Could you reproduce the lines below from the one with "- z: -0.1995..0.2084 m" through the one with "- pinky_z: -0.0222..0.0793"? Keep both ends and add nothing.

▸ INFORMATION PROVIDED:
-.-.-
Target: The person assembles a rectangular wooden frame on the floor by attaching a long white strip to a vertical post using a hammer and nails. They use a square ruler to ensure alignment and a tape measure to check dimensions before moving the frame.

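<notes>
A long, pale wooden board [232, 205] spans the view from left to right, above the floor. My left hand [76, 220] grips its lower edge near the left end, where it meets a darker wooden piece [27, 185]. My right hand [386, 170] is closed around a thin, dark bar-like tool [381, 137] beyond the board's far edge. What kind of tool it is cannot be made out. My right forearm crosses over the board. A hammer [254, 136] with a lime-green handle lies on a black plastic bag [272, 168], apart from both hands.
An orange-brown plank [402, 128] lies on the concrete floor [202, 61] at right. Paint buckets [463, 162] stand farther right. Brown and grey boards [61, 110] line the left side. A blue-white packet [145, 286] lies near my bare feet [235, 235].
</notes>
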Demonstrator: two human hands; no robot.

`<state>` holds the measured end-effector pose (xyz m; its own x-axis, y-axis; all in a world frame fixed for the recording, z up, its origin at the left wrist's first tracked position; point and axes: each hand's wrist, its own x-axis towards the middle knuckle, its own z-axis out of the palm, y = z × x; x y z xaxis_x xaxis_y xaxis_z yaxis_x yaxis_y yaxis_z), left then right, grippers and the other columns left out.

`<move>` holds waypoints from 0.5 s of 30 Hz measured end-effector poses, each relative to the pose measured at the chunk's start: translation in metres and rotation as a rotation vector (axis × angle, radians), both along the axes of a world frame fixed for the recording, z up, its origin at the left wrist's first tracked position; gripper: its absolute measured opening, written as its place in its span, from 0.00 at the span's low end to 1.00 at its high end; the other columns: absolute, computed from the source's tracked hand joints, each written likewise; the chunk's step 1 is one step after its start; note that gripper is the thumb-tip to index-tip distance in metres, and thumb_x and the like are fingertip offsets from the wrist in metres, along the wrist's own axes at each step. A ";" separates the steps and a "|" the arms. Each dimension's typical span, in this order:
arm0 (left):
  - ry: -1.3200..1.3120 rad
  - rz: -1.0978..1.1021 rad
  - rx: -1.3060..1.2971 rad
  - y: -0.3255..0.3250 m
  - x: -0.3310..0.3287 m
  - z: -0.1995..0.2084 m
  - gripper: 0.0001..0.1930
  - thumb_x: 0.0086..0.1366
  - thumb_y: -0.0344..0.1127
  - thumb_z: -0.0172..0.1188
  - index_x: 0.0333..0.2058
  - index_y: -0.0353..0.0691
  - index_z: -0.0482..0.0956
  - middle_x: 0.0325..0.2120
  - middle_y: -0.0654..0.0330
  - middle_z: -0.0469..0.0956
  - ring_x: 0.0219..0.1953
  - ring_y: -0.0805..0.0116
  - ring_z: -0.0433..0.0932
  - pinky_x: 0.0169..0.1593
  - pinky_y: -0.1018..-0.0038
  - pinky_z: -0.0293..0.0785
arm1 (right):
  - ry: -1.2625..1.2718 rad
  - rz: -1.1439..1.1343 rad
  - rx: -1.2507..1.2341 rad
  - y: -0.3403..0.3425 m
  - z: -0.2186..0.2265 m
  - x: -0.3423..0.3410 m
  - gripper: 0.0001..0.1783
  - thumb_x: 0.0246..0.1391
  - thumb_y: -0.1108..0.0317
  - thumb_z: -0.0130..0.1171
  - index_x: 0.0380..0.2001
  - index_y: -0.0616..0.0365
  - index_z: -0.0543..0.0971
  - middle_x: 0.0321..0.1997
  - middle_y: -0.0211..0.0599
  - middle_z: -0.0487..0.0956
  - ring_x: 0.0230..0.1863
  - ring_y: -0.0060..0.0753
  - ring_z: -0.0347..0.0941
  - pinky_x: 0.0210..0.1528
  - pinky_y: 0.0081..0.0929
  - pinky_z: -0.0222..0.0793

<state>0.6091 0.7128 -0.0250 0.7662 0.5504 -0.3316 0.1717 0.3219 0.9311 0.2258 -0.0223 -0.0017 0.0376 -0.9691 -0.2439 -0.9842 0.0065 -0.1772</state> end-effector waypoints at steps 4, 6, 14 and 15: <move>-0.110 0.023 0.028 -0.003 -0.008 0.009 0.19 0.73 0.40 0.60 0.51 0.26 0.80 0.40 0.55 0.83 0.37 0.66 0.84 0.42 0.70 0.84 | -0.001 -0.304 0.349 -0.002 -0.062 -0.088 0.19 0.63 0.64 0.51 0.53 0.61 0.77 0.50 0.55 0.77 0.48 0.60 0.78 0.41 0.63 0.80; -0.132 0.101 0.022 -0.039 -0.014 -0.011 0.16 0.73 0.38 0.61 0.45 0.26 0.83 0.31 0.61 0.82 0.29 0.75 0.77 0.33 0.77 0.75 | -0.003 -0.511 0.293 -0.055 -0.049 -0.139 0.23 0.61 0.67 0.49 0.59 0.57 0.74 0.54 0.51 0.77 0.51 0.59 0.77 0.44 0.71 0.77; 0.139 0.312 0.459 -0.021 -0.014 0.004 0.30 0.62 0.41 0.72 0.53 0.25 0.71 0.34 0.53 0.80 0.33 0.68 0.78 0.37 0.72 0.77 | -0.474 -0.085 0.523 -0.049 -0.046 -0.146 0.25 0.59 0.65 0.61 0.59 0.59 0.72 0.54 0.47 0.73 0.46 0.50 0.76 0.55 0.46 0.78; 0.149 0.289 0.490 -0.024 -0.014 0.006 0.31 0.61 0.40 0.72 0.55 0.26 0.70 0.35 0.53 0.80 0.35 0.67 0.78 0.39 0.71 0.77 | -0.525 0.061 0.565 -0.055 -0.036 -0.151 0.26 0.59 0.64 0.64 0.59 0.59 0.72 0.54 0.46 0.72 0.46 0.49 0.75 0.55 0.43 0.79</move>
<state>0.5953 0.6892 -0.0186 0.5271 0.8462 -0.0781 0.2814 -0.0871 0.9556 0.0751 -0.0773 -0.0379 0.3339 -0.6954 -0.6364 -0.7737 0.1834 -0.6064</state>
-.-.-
▸ ANSWER SECTION:
  - z: -0.1995..0.2084 m
  - gripper: 0.0001..0.1930
  - thumb_x: 0.0086..0.1366
  - thumb_y: -0.0344..0.1127
  - thumb_z: -0.0172..0.1188
  - index_x: 0.0333..0.2058
  - index_y: -0.0353..0.0691
  - index_z: -0.0482..0.0956
  - middle_x: 0.0325..0.2120
  - middle_y: -0.0654..0.0330
  - middle_z: -0.0469..0.0956
  - ring_x: 0.0219..0.1953
  - ring_y: -0.0805..0.0116
  - ring_z: -0.0433..0.0932
  - pinky_x: 0.0169..0.1593
  - pinky_y: -0.1018..-0.0038
  - pinky_z: -0.0293..0.0785
arm1 (right):
  - ry: -1.2625..1.2718 rad
  - rz: -1.1439..1.1343 rad
  - rx: -1.2507..1.2341 rad
  - y: -0.3403..0.3425 m
  - z: -0.2186..0.2265 m
  - x: -0.3423..0.3410 m
  - gripper: 0.0001..0.1783
  - thumb_x: 0.0246..0.1391
  - thumb_y: -0.1108..0.0317
  - thumb_z: -0.0130..0.1171
  - index_x: 0.0380..0.2001
  - index_y: -0.0616..0.0365
  - index_z: -0.0543..0.0971
  - middle_x: 0.0321..0.1997
  - middle_y: -0.0211..0.0599
  - middle_z: -0.0487..0.0956
  - ring_x: 0.0230..0.1863
  - ring_y: -0.0060..0.0753
  - ring_z: -0.0347..0.0941
  - pinky_x: 0.0210..0.1528
  - pinky_y: 0.0081..0.0929
  - pinky_z: -0.0222..0.0793

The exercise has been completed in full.